● **WORK ORDER**: Return the lines below that contain the word "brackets".

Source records

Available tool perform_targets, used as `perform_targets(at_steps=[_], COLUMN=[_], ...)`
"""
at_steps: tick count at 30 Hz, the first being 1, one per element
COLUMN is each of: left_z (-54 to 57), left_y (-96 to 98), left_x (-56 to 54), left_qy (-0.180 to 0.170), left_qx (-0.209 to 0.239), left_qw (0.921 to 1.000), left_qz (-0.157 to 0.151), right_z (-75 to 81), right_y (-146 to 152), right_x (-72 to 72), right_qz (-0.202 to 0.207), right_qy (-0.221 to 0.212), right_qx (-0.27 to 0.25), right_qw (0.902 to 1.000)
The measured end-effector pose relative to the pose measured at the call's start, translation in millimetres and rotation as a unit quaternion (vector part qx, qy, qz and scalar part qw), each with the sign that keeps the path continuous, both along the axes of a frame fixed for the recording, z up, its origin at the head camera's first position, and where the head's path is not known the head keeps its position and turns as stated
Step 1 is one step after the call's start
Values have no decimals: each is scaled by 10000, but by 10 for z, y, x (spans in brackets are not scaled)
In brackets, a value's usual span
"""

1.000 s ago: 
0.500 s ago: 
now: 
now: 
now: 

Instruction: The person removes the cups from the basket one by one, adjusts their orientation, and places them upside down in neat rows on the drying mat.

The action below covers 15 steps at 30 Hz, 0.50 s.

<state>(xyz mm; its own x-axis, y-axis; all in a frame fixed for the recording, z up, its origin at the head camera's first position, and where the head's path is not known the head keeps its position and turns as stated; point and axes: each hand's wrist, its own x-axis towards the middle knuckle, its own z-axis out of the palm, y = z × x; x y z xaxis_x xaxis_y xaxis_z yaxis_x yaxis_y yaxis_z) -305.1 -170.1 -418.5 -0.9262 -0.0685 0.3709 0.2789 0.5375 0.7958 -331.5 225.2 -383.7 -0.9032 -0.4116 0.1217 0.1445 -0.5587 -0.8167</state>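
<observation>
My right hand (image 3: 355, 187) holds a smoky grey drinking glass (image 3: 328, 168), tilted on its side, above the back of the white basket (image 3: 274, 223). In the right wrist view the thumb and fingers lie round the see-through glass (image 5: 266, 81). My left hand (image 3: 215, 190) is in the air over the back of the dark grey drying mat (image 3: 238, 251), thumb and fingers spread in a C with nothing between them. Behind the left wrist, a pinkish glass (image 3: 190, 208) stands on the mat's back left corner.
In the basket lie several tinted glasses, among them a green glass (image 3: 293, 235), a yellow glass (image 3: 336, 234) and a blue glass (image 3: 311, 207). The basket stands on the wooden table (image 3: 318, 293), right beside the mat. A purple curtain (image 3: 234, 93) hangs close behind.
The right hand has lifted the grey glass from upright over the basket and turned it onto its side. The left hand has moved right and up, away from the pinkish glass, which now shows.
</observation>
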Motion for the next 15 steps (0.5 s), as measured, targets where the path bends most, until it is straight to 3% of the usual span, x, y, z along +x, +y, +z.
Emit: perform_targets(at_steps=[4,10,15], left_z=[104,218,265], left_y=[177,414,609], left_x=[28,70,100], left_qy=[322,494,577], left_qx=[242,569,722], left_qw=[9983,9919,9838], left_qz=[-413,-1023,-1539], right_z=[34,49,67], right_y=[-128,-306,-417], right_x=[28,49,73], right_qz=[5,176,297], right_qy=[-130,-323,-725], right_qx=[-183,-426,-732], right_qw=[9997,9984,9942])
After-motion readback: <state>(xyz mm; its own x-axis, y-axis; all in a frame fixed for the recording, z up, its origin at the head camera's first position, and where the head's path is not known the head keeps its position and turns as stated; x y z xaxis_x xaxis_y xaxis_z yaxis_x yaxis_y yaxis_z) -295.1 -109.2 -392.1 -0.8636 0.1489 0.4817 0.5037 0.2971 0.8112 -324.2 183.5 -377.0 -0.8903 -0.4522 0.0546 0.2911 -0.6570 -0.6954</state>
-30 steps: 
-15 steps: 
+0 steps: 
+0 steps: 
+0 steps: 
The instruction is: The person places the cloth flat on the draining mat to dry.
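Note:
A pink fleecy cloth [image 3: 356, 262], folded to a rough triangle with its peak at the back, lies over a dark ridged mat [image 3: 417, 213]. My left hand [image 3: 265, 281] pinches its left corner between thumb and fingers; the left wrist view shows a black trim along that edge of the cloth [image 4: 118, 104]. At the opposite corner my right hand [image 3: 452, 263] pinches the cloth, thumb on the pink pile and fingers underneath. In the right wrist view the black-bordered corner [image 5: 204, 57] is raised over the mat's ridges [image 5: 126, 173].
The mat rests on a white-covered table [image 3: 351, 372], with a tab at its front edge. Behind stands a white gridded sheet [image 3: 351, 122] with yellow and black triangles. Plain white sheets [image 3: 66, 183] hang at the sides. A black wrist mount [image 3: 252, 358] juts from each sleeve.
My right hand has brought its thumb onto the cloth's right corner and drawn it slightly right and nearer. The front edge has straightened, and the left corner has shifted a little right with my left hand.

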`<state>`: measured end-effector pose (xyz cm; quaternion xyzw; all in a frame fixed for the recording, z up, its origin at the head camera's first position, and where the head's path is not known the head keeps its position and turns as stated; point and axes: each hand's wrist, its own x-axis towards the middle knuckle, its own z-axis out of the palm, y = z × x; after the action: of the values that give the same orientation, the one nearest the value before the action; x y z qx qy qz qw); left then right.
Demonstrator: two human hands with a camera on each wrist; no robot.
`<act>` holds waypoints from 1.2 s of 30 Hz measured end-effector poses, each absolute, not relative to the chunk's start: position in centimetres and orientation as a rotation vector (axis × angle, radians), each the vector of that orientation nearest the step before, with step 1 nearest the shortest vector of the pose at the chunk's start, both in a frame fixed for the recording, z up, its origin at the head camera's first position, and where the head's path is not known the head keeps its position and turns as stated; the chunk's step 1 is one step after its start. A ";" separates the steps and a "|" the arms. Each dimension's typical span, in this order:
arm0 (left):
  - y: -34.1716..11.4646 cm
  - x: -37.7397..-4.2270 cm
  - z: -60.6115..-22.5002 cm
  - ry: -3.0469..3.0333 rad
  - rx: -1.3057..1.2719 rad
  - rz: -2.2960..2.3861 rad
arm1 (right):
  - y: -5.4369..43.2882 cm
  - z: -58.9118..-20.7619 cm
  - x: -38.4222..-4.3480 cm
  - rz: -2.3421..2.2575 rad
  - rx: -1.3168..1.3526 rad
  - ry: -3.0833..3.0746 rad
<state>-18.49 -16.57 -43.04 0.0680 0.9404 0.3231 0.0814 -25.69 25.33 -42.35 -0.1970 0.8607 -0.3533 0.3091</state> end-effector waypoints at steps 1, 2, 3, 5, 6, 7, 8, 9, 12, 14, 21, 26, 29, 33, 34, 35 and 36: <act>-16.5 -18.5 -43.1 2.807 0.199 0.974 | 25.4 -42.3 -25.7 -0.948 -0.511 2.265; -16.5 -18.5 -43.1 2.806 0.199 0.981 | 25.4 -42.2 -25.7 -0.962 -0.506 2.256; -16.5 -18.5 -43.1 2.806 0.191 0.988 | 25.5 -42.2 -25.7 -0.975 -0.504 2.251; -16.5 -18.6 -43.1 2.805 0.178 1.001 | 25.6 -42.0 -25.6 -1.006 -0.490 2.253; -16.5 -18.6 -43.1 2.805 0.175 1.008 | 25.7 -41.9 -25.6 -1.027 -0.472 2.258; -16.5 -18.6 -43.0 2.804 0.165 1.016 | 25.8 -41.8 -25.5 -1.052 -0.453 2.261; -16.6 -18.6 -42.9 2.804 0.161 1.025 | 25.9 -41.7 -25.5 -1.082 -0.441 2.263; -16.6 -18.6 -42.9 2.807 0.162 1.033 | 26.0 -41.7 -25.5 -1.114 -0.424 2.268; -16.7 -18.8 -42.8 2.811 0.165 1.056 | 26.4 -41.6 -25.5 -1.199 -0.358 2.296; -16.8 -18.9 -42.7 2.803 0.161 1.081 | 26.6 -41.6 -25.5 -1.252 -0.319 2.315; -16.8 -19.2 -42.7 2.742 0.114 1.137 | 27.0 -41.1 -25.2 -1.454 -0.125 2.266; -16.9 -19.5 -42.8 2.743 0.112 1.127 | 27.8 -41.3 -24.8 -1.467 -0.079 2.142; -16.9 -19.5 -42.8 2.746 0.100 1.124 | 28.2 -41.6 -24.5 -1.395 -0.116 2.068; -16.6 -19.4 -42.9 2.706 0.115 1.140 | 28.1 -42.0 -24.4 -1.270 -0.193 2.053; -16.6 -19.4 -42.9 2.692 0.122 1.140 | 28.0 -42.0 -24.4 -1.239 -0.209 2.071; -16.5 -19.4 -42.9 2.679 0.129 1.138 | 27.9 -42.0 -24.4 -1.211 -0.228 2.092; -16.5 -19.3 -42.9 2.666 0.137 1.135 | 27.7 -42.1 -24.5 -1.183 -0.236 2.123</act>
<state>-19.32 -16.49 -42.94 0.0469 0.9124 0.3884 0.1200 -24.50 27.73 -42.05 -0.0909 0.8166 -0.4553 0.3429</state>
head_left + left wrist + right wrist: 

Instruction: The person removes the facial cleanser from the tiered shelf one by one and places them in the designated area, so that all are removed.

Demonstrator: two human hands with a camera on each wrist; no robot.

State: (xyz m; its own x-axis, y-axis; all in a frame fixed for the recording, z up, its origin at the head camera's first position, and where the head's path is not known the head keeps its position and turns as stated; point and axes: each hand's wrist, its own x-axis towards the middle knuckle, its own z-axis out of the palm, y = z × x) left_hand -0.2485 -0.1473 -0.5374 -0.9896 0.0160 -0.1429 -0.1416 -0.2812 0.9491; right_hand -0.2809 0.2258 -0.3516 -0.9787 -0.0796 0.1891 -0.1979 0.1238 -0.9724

● **REPLY TO THE EXERCISE**:
Values have no decimals: each is scaled by 10000, but by 10 for z, y, x (spans in brackets are not scaled)
In brackets, a value's usual span

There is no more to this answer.